Konser sonrasında seyirciler doğal olarak Brad Mehldau Trio’dan bis istediler
ve nadir çalınan bir Untitled performansıyla konser sona erdi.
Konser sonrası aklımda
nicedir sormak istediğim sorular ve imzalanacak CD kapaklarıyla kulisteki
yerimi aldım. Burada, pek kimselerle görüşmek istemeyen Brad Mehldau’yu ikna
eden organizasyona gerçekten teşekkür etmem gerekiyor. İlk soru aslında solo
performans da veren trio piyanistleri için hep aklımda olan genel bir soruydu. “Emprovizasyon
gücünüzü tam olarak trio konfigürasyonunda mı solo performanslarında mı
kullandığınızı düşünüyorsunuz?” Brad
Mehldau’nun bu soruya cevabı tam olarak beni tatmin etmese de genel olarak
ikisinden de ayrı ayrı tatlar aldığını ve doğaçlama hususunda çok da
farklı hissetmediğini söyledi. Joshua Redman ile yaptığı bir kayıt içinde Christian McBride ve
Brian Blade’in de yer aldığı güzel bir fotoğrafına imza alırken, Joshua Redman
ile yakın zamanda gerçekleştirdiği turnedeki performanslar sırasında çok mutlu
olduğundan bahsetti. İkinci soru ise Brad Mehldau’nun oldukça fazla kullandığı
rock müzik ile ilgiliydi. Birçok müzisyen ara sıra rock bestelerine
düzenlemeler yapıyor ama Brad Mehldau’nun özellikle canlı ve solo
performanslarında bunlara sık sık rastlıyoruz. Peki rock müzikteki hangi öğe
Brad Mehldau’yu bu kadar etkiliyor. Brad Mehldau’ya göre rock, hayatındaki
diğer bütün etmenlerden daha farklı bir şey değil onun müziğinde. Yani eskiden yaşadığı
ve yapmaktan, dinlemekten hoşlandığı her şey gibi rock müzik de her an onu
etkilemekte ve yeni şeyler yapmak için tetiklemekte.

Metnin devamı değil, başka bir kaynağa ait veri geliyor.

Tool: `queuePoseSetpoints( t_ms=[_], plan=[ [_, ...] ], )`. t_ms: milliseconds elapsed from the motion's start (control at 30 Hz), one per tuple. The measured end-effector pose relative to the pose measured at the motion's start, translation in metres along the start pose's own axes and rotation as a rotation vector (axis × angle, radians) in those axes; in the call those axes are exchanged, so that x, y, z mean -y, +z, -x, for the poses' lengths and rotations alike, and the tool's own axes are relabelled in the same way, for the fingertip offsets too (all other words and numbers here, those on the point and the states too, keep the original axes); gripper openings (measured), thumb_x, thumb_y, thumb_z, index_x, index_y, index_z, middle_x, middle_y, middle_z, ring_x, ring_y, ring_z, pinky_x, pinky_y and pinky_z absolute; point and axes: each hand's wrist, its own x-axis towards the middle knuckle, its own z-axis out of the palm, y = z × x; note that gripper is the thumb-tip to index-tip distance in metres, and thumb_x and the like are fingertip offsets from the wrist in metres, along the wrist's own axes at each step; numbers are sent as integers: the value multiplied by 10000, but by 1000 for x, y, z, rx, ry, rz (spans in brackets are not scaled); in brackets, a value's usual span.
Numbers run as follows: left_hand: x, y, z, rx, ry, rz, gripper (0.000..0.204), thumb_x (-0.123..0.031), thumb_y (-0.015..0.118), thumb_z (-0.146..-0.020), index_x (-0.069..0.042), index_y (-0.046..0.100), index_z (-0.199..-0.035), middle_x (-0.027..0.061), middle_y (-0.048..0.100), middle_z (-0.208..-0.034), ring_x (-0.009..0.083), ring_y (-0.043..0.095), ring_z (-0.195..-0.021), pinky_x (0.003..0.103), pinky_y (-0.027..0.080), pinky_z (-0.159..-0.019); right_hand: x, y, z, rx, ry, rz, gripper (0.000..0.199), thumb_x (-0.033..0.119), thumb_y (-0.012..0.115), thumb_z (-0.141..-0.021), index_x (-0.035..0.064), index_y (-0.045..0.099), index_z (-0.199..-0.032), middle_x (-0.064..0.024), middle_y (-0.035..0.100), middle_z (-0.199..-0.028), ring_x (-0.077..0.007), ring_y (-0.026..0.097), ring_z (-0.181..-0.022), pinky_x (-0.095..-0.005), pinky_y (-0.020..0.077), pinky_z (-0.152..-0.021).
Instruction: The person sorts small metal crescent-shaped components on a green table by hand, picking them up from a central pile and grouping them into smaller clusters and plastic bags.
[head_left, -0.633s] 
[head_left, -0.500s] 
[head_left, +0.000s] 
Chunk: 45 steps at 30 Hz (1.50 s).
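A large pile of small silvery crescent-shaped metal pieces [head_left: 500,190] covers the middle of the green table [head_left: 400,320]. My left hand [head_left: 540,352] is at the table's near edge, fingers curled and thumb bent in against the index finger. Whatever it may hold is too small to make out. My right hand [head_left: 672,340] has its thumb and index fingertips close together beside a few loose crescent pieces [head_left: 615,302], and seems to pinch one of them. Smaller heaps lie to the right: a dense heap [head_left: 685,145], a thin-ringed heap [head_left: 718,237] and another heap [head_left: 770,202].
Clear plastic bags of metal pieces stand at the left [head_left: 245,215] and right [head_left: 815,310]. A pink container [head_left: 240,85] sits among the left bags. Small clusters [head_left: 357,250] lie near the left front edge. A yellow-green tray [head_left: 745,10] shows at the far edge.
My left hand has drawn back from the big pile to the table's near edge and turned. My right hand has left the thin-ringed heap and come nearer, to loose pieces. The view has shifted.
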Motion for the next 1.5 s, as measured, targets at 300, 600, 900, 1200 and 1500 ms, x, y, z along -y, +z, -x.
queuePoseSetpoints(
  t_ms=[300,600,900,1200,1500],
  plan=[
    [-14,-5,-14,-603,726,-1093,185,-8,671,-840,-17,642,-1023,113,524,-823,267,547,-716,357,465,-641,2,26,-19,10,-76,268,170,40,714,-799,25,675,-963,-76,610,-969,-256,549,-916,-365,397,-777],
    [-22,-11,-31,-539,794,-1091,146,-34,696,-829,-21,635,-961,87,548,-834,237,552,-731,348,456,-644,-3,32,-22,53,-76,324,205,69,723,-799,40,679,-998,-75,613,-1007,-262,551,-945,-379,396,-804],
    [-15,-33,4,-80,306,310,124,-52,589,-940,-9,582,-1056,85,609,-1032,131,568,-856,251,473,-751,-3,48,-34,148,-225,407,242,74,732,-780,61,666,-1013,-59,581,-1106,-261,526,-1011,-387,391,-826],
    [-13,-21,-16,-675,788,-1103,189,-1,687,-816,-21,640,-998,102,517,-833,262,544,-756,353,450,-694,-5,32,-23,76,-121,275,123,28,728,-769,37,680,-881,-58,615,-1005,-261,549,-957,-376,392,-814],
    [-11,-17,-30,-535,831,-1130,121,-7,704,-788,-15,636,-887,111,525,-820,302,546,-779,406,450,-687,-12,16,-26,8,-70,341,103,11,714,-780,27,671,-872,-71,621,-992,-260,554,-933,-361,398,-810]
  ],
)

Kısacası, Brad Mehldau Trio 2
Aralık’ta dinlediğim en iyi performanslardan birine imza attı. Bu üretken ekip
umarım daha da çok albüm yapar, turne gerçekleştirir ve Türkiye’ye bir kez daha
gelir. Eğer gelirlerse ve henüz herhangi bir Brad Mehldau Trio performansı
dinleyemediyseniz, bu sefer sakın kaçırmayın.